Stored data entries
━━━━━━━━━━

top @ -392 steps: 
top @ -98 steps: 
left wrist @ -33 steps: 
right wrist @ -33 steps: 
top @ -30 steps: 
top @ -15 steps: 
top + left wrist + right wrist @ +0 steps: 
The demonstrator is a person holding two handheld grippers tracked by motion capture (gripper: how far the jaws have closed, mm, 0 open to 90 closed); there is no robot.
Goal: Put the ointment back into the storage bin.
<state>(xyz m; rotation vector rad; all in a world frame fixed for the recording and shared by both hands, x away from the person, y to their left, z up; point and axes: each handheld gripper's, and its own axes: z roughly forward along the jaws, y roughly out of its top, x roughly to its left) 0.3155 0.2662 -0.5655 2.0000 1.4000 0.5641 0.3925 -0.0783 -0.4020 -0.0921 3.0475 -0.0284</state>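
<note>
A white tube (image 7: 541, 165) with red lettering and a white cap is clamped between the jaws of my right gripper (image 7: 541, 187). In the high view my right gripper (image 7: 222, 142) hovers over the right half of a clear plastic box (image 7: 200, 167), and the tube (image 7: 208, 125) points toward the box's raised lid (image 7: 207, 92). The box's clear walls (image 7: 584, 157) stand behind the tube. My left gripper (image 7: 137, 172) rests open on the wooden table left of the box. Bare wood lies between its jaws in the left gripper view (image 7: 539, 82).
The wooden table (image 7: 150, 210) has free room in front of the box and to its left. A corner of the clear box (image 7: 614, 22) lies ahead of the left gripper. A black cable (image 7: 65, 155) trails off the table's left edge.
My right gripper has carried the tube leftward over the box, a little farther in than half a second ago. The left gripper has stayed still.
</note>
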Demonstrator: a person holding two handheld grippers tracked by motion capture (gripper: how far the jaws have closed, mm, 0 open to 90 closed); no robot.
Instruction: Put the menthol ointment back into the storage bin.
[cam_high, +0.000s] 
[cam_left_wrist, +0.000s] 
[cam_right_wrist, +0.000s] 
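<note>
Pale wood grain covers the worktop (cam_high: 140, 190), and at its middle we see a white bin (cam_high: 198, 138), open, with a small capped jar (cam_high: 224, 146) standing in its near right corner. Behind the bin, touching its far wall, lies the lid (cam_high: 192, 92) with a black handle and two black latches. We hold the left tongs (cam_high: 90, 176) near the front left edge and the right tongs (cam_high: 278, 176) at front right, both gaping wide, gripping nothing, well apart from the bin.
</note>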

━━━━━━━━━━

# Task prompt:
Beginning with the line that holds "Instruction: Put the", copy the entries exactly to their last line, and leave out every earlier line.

# Answer to this exercise:
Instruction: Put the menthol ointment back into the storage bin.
[cam_high, +0.000s] 
[cam_left_wrist, +0.000s] 
[cam_right_wrist, +0.000s] 
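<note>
Pale wood grain covers the worktop (cam_high: 140, 190), and at its middle we see a white bin (cam_high: 198, 138), open, with a small capped jar (cam_high: 224, 146) standing in its near right corner. Behind the bin, touching its far wall, lies the lid (cam_high: 192, 92) with a black handle and two black latches. We hold the left tongs (cam_high: 90, 176) near the front left edge and the right tongs (cam_high: 278, 176) at front right, both gaping wide, gripping nothing, well apart from the bin.
</note>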

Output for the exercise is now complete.